Property | Default | Type | Required | Description |
---|---|---|---|---|
excel | ExcelParserOptions | Yes | Options for parsing Excel files. |
ExcelParserOptions
Parsing options for Excel files, including which columns should be parsed as dates and the sheet to be used.
Property | Default | Type | Required | Description |
---|---|---|---|---|
date_format | string | No | Format string for parsing dates, following Python's strftime directives, e.g., '%Y-%m-%d'. | |
timestamp_format | string | No | Format string for parsing timestamps, following Python's strftime directives, e.g., '%Y-%m-%d %H:%M:%S'. | |
date_columns | array[string] | No | List of column names that should be parsed as dates. | |
timestamp_columns | array[string] | No | List of column names that should be parsed as timestamps. | |
sheet_name | string | No | Name of the Excel sheet to parse. If not specified, the first sheet is used by default. |
FeatherParser
Parser for the Feather file format.
Property | Default | Type | Required | Description |
---|---|---|---|---|
feather | NoParserOptions | Yes | Options for parsing Feather files. |
JsonParser
Parser for JSON files.
Property | Default | Type | Required | Description |
---|---|---|---|---|
json | JsonParserOptions | No | Options for parsing JSON files. |
JsonParserOptions
Parsing options for JSON files, particularly focusing on date and timestamp formats.
Property | Default | Type | Required | Description |
---|---|---|---|---|
columns | object | No | A struct that specifies the key names and value types contained within the JSON file (e.g. {key1: 'INTEGER', key2: 'VARCHAR'} ). | |
compression | auto_detect | string | No | The compression type for the file.
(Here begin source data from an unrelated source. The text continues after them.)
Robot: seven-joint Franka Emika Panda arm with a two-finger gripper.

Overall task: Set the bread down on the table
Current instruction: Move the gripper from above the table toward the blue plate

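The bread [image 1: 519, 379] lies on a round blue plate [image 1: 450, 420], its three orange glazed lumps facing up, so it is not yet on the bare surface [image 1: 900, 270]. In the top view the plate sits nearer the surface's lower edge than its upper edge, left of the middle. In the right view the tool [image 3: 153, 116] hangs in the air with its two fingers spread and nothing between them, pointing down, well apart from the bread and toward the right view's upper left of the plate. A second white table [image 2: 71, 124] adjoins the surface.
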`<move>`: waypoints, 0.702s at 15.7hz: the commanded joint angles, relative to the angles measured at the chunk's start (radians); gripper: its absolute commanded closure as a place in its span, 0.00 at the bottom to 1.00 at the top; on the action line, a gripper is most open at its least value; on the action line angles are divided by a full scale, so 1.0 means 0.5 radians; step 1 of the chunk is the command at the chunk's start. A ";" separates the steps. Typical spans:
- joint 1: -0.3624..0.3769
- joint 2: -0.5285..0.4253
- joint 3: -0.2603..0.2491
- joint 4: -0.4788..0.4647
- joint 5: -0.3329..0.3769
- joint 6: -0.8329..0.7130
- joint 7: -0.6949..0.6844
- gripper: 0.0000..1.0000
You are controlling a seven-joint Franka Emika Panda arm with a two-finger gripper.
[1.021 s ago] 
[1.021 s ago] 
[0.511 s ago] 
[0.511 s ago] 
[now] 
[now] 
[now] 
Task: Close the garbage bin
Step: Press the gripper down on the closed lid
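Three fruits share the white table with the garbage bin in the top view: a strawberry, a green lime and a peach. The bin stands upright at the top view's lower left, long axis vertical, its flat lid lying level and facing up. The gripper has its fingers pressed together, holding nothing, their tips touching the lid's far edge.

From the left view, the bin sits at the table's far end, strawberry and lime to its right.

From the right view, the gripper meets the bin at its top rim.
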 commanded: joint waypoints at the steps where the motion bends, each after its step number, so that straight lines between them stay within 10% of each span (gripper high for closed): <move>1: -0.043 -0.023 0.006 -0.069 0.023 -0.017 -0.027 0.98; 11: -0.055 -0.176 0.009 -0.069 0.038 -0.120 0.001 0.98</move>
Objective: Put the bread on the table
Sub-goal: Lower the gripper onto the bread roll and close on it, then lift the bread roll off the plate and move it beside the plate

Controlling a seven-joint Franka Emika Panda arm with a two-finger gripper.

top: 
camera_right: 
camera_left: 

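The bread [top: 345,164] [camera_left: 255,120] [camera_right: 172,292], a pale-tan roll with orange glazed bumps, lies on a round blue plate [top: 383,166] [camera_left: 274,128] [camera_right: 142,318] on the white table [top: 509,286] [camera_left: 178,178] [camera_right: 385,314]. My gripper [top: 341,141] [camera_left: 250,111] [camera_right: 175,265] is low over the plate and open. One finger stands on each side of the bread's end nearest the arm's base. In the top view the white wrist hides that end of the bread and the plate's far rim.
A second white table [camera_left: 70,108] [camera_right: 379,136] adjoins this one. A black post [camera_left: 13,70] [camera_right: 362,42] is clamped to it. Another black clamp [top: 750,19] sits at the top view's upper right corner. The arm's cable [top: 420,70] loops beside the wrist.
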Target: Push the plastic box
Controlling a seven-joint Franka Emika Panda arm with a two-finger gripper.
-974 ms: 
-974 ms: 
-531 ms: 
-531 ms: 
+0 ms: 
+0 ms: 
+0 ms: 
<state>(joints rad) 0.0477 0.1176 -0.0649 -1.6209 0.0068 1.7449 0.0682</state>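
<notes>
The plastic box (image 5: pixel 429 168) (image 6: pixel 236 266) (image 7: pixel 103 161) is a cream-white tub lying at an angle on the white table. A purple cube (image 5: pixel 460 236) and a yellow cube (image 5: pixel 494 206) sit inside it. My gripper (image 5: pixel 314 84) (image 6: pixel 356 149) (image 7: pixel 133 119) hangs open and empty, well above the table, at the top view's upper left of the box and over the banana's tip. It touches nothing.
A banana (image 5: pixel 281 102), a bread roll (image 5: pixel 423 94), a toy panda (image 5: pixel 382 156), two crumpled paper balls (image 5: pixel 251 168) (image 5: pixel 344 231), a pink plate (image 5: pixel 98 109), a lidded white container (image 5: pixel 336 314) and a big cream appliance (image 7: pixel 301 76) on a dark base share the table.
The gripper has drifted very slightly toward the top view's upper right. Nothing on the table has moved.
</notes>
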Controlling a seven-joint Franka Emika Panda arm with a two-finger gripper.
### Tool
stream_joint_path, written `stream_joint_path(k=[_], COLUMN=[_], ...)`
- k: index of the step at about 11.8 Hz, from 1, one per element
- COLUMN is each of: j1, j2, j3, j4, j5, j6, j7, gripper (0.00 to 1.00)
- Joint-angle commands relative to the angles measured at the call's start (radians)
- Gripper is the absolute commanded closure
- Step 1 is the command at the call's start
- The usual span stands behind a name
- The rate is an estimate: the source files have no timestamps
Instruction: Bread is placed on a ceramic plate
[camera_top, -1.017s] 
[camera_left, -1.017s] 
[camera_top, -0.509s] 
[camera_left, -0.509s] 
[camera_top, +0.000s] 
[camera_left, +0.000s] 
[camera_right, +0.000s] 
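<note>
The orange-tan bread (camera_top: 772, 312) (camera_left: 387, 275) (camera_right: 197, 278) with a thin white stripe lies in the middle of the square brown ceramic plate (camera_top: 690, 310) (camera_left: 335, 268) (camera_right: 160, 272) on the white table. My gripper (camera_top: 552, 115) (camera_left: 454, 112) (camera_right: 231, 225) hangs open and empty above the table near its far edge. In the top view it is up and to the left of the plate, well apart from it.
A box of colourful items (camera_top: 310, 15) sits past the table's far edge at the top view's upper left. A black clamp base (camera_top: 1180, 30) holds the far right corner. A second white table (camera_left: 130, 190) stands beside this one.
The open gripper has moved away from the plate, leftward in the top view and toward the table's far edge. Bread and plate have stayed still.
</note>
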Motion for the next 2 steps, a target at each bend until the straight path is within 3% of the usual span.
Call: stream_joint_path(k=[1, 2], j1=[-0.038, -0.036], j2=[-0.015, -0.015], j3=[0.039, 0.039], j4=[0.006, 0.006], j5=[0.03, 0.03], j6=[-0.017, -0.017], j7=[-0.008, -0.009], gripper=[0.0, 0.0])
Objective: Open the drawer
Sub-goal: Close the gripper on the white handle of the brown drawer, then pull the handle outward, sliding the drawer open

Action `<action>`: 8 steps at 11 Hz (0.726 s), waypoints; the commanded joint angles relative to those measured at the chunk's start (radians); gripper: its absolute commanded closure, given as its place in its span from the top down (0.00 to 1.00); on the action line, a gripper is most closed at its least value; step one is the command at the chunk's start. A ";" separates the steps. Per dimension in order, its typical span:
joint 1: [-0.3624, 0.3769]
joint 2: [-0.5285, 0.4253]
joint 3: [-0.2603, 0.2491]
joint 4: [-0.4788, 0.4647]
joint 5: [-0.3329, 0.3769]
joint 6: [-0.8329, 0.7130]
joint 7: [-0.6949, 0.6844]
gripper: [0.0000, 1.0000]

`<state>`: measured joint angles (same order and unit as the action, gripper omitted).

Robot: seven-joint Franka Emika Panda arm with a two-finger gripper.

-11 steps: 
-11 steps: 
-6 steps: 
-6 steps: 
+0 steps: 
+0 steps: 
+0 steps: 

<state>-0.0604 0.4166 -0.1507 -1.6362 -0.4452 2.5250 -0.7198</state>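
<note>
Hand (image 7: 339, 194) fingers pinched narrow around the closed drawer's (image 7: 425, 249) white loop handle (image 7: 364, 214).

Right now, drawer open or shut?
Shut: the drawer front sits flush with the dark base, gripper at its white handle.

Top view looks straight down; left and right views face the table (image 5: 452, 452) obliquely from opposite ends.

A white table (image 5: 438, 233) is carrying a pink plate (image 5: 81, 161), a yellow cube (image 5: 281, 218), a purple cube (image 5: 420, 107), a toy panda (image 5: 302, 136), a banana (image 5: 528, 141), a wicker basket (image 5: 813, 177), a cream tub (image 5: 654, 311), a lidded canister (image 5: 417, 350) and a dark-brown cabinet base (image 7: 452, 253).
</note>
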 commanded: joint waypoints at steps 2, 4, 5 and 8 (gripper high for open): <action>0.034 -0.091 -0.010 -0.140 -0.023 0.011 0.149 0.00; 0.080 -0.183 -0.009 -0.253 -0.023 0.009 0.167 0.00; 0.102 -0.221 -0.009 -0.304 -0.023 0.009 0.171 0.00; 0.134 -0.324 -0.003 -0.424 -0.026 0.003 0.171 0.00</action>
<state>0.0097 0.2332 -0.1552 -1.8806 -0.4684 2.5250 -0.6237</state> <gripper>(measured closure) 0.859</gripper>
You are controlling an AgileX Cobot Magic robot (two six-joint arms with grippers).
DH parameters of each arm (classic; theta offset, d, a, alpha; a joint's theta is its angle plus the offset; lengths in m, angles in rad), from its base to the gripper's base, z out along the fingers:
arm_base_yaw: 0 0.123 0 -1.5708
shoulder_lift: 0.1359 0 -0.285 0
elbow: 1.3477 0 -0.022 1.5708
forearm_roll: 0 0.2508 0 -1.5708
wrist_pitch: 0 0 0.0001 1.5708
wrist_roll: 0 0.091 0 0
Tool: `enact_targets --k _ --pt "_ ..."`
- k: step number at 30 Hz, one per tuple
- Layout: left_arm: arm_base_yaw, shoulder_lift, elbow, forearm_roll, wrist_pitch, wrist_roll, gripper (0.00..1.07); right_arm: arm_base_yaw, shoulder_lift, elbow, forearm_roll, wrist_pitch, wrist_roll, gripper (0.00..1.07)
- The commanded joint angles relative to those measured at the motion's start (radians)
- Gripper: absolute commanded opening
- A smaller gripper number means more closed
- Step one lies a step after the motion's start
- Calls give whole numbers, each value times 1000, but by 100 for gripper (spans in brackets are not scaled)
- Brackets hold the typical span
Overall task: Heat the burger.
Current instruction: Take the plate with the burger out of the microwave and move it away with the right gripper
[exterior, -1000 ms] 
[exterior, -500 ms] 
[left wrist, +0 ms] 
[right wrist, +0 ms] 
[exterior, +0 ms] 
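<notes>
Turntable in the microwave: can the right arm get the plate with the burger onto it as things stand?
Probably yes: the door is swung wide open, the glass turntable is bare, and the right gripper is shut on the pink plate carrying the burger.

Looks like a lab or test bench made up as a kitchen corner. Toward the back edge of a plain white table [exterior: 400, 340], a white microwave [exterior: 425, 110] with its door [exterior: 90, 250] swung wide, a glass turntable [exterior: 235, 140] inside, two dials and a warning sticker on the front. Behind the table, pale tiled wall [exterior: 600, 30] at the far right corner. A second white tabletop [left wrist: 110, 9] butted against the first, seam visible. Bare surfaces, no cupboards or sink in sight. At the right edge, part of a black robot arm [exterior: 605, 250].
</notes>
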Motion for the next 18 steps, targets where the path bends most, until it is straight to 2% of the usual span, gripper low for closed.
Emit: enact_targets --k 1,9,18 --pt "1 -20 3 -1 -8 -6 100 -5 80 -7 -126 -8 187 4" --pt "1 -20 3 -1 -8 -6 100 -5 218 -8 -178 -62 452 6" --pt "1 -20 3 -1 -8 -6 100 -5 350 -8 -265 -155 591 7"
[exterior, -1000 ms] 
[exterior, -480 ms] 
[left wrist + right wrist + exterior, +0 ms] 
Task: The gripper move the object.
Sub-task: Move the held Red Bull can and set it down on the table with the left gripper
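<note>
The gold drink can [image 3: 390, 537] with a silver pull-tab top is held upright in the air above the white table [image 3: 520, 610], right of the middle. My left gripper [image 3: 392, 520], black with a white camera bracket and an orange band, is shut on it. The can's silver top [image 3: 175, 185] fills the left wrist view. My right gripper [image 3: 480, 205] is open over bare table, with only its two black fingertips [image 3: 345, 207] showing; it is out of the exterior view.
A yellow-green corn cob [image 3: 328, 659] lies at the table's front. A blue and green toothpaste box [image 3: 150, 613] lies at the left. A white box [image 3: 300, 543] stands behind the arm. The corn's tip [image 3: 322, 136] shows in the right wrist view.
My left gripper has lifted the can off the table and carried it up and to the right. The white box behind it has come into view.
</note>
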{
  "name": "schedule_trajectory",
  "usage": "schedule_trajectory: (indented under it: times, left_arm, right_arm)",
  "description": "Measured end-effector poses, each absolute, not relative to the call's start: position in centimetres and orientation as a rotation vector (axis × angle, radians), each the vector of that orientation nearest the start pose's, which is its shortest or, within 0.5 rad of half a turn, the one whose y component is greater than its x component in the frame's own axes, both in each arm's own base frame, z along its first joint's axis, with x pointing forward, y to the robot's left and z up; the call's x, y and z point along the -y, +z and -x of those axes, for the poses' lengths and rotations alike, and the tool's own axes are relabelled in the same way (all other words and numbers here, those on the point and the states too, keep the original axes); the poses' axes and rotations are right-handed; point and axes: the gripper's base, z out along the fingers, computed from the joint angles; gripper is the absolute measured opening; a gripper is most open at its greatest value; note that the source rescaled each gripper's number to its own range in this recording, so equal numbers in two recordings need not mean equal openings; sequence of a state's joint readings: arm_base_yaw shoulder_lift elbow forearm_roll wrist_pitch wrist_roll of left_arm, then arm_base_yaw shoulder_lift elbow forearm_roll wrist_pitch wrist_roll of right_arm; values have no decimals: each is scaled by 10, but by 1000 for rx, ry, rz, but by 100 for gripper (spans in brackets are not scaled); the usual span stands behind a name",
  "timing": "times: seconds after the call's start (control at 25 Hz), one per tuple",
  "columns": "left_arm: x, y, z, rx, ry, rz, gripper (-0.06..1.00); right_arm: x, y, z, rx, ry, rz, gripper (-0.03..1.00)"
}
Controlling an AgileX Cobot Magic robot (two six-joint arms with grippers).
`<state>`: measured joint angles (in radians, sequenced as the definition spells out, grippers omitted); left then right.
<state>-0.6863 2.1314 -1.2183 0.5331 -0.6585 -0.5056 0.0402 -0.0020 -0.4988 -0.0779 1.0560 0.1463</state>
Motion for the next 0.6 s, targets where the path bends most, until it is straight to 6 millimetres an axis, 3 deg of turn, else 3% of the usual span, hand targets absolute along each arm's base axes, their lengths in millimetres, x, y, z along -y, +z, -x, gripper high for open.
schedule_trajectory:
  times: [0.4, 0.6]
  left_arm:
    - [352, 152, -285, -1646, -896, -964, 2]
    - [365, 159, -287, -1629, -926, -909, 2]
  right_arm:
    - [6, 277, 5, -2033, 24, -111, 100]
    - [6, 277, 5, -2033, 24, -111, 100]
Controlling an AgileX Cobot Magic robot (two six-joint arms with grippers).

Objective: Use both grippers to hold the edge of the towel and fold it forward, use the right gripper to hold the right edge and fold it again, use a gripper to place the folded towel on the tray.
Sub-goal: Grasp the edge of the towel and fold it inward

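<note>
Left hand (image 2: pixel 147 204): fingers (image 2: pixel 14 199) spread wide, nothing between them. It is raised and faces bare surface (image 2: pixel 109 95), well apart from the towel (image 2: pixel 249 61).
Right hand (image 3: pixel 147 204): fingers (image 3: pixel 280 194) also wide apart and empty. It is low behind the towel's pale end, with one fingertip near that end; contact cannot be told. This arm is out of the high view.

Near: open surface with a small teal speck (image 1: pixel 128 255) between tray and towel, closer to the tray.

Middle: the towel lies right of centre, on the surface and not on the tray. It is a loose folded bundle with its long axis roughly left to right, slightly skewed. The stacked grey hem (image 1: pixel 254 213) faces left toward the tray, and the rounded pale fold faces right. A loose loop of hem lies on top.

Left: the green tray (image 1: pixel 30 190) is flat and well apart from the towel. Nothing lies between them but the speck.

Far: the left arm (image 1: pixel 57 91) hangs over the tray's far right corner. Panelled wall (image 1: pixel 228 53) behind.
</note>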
Detected automatically from the file extension by default. Options include 'uncompressed', 'gzip', 'zstd', and 'auto_detect'. |
convert_strings_to_integers | False | boolean | No | Whether strings representing integer values should be converted to a numerical type. Defaults to False. |
dateformat | iso | string | No | Specifies the date format to use when parsing dates. Default format is 'iso'. |
format | auto | string | No | Specifies the format of the JSON file. Can be one of ['auto', 'unstructured', 'newline_delimited', 'array']. Default is 'auto'. |
hive_partitioning | False | boolean | No | Whether or not to interpret the path as a Hive partitioned path. Defaults to False. |
maximum_depth | -1 | integer | No | Maximum nesting depth to which the automatic schema detection detects types. Set to -1 to fully detect nested JSON types. |
maximum_object_size | 16777216 | integer | No | The maximum size of a JSON object in bytes. Default is 16777216 bytes. |
records | auto | string | No | Determines how JSON objects are treated in parsing. Can be one of ['auto', 'true', 'false']. Default is 'auto'. |
sample_size | 20480 | integer | No | Number of sample objects for automatic JSON type detection. Set to -1 to scan the entire input file. Default is 20480. |
timestampformat | iso | string | No | Specifies the date format to use when parsing timestamps. Default format is 'iso'. |
union_by_name | False | boolean | No | Whether the schema's of multiple JSON files should be unified. Defaults to False. |
date_format | string | No | Format string for parsing dates, following Python's strftime directives, e.g., '%Y-%m-%d'. | |
timestamp_format | string | No | Format string for parsing timestamps, following Python's strftime directives, e.g., '%Y-%m-%d %H:%M:%S'. |
LoadStrategy
Specifications for loading files, including limits on number and size of files.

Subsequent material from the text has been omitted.